_Information:_
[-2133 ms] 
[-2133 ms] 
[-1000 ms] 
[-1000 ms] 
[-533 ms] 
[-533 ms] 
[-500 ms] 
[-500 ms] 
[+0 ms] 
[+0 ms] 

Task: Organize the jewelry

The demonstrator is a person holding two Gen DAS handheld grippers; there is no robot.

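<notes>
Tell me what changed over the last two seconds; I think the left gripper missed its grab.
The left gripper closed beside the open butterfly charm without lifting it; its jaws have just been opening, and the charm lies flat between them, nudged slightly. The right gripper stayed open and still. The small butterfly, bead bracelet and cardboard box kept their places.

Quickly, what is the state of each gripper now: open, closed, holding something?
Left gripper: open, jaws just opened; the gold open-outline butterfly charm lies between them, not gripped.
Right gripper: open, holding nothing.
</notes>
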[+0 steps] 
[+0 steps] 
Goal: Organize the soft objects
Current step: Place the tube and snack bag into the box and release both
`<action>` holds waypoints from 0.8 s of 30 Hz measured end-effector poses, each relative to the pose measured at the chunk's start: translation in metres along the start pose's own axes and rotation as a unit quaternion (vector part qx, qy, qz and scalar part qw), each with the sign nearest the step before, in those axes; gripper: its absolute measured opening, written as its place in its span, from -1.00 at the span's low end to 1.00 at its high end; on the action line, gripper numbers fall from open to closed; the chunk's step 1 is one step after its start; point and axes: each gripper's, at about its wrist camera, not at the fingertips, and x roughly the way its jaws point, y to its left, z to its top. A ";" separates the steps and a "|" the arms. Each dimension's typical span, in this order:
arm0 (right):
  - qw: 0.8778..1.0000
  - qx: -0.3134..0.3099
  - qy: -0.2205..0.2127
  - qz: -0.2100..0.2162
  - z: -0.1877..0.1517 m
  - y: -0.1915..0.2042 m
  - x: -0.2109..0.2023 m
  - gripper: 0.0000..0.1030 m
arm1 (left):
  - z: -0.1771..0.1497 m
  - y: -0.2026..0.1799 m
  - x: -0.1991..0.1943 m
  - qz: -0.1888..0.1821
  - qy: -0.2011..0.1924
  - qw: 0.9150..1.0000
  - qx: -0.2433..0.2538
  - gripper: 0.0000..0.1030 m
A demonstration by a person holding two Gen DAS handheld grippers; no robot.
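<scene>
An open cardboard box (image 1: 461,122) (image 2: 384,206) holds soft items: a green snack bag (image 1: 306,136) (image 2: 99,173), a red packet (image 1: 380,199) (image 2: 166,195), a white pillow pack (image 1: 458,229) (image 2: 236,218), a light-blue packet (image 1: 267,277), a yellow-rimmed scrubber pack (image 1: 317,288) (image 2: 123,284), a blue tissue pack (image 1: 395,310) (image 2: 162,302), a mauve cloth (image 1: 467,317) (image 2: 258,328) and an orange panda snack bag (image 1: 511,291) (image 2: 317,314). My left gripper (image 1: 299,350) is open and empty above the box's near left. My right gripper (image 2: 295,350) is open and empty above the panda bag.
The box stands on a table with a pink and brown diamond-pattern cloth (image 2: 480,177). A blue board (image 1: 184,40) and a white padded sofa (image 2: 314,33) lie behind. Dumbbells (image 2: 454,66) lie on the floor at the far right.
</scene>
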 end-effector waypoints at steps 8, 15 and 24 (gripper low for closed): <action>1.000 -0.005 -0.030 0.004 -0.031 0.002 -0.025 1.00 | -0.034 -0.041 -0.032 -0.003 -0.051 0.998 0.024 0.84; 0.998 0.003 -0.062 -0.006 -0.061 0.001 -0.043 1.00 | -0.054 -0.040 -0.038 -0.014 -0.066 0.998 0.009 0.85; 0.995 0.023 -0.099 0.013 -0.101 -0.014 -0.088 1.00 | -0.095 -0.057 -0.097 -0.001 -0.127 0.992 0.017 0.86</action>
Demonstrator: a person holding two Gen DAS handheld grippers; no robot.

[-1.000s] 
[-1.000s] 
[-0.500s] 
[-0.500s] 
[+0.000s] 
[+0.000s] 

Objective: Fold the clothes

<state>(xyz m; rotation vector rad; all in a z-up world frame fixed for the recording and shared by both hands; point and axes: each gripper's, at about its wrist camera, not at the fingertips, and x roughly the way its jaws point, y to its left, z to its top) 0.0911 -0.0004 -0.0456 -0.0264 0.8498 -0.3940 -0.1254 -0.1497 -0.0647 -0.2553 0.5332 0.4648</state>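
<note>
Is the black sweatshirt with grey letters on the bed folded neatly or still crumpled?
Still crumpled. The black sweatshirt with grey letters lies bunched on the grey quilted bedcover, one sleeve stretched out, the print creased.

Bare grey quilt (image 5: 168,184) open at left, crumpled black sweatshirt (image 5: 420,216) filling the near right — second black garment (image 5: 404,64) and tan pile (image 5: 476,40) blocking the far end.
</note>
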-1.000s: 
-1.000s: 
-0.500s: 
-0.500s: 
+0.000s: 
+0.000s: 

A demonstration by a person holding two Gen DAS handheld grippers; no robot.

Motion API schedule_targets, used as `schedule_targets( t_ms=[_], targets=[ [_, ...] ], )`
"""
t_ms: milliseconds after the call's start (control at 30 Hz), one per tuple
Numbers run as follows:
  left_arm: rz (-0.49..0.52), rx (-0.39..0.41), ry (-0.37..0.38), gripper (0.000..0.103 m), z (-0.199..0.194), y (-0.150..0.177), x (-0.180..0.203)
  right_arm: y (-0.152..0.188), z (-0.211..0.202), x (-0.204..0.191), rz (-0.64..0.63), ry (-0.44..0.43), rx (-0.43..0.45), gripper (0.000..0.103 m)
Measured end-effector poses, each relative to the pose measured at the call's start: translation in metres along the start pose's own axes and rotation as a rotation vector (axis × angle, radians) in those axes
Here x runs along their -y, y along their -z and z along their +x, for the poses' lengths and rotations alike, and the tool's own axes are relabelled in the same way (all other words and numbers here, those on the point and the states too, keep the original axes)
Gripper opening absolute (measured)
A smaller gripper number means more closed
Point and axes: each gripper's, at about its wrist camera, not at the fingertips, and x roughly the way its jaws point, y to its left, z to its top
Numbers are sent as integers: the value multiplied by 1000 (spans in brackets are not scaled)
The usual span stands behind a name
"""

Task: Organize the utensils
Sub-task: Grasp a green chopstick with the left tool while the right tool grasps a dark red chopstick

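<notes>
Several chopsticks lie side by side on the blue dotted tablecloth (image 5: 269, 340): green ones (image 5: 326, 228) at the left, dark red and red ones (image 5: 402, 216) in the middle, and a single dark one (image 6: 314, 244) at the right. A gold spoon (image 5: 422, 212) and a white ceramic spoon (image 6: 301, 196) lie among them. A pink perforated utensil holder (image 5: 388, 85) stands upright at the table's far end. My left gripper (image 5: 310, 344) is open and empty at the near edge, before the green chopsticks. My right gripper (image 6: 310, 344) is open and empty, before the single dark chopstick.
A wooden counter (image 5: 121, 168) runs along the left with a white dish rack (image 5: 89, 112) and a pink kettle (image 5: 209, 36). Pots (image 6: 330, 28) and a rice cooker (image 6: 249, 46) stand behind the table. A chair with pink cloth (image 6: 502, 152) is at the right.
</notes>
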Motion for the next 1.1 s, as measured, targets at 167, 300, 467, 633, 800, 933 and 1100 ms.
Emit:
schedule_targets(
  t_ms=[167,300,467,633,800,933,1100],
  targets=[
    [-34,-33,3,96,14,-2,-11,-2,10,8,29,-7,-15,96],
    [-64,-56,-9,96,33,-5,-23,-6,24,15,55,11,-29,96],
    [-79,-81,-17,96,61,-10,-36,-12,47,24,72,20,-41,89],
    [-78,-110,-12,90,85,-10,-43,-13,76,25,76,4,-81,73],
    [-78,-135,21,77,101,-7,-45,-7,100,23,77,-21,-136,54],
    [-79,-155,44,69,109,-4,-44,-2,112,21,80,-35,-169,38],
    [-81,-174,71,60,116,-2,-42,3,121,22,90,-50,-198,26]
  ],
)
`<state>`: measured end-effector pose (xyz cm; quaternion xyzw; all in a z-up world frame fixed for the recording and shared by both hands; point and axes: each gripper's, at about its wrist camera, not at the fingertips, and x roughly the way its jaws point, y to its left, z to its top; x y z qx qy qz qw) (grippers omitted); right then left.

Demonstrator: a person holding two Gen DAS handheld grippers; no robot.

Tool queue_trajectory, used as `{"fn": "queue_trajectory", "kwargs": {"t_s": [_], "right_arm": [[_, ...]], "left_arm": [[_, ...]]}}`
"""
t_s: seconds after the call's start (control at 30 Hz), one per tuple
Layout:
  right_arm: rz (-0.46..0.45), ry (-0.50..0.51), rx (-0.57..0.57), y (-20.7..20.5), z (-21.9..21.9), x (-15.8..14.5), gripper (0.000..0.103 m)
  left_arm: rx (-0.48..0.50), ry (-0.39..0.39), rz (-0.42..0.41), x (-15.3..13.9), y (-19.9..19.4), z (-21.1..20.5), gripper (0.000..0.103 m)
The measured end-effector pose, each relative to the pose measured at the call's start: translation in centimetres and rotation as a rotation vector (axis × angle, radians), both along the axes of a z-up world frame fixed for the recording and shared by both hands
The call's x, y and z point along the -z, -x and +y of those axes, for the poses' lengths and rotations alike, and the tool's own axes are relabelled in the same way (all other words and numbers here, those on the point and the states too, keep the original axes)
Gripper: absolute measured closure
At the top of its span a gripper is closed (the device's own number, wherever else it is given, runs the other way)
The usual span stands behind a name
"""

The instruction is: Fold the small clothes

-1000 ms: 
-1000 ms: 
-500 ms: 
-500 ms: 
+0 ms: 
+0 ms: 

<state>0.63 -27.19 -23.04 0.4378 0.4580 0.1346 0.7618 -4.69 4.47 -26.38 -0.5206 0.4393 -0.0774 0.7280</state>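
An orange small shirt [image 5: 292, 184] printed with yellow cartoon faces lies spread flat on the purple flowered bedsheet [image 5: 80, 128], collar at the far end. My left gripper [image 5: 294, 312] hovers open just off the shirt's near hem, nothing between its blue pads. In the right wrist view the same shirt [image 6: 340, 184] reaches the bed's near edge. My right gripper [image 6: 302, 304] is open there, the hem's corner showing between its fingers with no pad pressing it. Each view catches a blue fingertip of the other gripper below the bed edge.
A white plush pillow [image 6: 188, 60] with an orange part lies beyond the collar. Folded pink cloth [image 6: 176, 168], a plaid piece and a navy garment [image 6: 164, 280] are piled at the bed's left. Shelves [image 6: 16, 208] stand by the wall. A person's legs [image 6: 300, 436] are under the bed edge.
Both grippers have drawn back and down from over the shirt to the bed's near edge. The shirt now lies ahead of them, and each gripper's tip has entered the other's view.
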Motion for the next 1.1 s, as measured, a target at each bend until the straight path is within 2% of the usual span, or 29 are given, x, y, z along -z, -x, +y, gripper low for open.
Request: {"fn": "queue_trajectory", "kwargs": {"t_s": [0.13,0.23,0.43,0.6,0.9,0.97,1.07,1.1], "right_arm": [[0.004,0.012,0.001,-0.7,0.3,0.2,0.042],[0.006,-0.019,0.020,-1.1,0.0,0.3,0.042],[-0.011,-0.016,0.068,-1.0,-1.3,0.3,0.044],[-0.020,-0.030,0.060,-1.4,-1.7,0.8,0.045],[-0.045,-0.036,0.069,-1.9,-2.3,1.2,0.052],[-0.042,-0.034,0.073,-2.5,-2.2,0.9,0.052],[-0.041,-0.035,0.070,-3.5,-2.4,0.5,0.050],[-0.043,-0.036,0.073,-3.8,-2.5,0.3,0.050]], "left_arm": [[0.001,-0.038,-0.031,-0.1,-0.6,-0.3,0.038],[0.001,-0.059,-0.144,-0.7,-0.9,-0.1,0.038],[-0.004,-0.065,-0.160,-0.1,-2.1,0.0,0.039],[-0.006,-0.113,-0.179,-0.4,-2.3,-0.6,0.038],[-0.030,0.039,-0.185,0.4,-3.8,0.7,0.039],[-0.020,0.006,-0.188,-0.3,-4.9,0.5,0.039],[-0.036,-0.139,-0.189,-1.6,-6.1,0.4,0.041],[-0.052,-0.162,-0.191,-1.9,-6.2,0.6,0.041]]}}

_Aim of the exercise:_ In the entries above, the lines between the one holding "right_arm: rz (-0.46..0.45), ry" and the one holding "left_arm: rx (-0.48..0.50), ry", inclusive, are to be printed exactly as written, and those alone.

_Result of the exercise:_
  right_arm: rz (-0.46..0.45), ry (-0.50..0.51), rx (-0.57..0.57), y (-20.7..20.5), z (-21.9..21.9), x (-15.8..14.5), gripper (0.000..0.103 m)
  left_arm: rx (-0.48..0.50), ry (-0.39..0.39), rz (-0.42..0.41), x (-15.3..13.9), y (-19.9..19.4), z (-21.1..20.5), gripper (0.000..0.103 m)

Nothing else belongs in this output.